Task brief: Would you reproduce, without any alteration, the lines from the opening line of the entries through the line that has "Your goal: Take" in it?

'''

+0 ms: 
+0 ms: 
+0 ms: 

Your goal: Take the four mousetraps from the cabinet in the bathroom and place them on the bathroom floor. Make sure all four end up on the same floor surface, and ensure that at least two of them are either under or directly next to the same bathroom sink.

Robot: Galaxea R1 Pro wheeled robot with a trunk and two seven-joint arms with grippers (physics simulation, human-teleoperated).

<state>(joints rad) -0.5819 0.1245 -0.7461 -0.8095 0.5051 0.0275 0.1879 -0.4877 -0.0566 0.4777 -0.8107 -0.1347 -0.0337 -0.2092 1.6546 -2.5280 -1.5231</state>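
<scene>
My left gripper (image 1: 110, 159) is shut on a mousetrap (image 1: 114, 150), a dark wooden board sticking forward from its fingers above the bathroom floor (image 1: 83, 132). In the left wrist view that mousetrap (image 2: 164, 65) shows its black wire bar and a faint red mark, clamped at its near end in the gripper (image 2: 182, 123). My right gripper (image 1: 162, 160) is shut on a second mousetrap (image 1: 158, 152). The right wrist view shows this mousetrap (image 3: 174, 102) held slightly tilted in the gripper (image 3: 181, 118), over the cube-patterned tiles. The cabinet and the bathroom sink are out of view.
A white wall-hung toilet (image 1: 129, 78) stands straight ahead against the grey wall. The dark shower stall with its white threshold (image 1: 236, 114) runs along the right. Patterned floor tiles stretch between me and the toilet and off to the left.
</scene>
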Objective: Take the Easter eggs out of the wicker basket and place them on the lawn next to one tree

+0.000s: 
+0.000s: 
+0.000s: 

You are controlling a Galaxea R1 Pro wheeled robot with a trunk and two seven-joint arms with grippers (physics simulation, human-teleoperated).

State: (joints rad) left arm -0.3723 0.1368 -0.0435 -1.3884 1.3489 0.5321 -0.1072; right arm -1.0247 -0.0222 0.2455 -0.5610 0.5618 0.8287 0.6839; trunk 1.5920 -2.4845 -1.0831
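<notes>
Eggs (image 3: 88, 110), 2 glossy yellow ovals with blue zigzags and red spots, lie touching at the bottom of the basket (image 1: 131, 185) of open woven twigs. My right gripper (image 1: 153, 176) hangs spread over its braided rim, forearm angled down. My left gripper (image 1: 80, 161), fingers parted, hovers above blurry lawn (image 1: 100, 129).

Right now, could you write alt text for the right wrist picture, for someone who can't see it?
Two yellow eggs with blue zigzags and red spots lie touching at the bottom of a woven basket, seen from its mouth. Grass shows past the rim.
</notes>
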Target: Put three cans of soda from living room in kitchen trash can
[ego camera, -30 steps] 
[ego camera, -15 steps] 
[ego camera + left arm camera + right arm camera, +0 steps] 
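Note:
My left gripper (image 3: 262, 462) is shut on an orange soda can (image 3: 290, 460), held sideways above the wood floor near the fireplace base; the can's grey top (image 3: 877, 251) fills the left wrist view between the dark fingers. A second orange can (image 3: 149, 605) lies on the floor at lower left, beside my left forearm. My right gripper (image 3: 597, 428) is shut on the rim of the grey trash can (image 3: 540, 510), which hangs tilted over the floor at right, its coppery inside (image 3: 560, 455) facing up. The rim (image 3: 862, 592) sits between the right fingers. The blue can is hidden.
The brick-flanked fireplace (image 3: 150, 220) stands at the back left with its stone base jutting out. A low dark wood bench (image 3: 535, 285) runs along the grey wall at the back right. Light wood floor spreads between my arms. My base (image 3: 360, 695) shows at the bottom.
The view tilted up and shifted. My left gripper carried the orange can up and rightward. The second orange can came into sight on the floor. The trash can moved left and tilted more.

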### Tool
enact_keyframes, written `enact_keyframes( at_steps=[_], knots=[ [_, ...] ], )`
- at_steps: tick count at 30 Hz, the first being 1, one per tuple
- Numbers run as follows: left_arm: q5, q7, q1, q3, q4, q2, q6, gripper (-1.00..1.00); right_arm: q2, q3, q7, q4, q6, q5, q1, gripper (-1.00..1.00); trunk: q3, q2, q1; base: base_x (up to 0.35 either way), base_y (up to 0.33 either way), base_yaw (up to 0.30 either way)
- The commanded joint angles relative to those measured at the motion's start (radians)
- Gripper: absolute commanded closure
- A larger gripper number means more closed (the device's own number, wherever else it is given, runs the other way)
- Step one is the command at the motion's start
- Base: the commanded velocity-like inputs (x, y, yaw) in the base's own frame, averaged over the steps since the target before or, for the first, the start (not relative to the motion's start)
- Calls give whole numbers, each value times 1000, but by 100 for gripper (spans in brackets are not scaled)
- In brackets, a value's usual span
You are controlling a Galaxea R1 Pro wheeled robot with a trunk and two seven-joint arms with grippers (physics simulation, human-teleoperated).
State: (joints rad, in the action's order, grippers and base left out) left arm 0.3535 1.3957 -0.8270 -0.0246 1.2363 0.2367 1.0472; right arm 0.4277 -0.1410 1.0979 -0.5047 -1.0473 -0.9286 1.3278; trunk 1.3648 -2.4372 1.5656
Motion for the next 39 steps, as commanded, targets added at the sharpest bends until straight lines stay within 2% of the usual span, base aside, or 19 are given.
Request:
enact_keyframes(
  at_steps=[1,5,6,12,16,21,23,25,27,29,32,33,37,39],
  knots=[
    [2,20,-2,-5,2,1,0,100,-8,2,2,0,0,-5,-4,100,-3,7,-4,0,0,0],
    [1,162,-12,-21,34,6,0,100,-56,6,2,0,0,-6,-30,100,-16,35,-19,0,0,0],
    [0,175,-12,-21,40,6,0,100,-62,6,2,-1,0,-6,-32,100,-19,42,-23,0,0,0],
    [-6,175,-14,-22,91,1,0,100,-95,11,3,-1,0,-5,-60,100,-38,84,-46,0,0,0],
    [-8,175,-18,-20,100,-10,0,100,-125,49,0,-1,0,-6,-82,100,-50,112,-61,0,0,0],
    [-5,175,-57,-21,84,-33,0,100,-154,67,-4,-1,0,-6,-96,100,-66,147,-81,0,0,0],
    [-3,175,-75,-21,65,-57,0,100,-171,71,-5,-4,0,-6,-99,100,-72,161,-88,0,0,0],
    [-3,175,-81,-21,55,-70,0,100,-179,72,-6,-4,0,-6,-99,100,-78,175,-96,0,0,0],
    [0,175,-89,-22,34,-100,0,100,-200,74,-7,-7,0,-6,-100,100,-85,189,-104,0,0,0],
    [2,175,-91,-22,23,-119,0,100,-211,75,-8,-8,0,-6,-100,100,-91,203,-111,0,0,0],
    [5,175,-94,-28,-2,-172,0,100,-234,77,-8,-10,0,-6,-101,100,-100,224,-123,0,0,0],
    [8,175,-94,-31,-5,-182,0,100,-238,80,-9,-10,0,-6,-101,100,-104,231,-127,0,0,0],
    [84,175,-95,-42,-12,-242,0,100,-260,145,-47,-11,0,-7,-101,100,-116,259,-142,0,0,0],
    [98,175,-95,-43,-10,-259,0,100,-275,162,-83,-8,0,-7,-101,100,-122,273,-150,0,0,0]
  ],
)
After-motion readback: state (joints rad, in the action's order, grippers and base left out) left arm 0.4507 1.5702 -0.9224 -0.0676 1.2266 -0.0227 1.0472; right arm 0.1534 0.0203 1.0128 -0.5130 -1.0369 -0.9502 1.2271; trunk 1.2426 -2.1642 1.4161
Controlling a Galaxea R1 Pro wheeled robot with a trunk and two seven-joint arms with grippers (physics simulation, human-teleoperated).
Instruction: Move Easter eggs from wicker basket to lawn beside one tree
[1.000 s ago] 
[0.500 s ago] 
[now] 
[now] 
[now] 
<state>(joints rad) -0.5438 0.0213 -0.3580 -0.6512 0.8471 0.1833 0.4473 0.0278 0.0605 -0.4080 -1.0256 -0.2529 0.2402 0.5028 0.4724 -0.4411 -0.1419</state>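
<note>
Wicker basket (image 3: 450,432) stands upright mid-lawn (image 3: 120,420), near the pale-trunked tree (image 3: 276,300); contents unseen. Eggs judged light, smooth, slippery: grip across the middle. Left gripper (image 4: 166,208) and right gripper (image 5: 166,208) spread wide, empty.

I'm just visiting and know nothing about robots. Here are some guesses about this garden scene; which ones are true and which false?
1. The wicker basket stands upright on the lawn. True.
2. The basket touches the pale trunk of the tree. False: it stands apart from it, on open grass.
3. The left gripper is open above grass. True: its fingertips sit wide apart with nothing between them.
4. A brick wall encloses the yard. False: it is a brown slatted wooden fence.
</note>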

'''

Your response:
+0 ms: 
+0 ms: 
+0 ms: 

Your goal: Take the four mousetraps from the cabinet in the bathroom and place them on the bathroom floor. Make sure all four end up on the same floor surface, and ensure that at least two of them are either under or directly next to the same bathroom sink.

The exercise requires nothing further.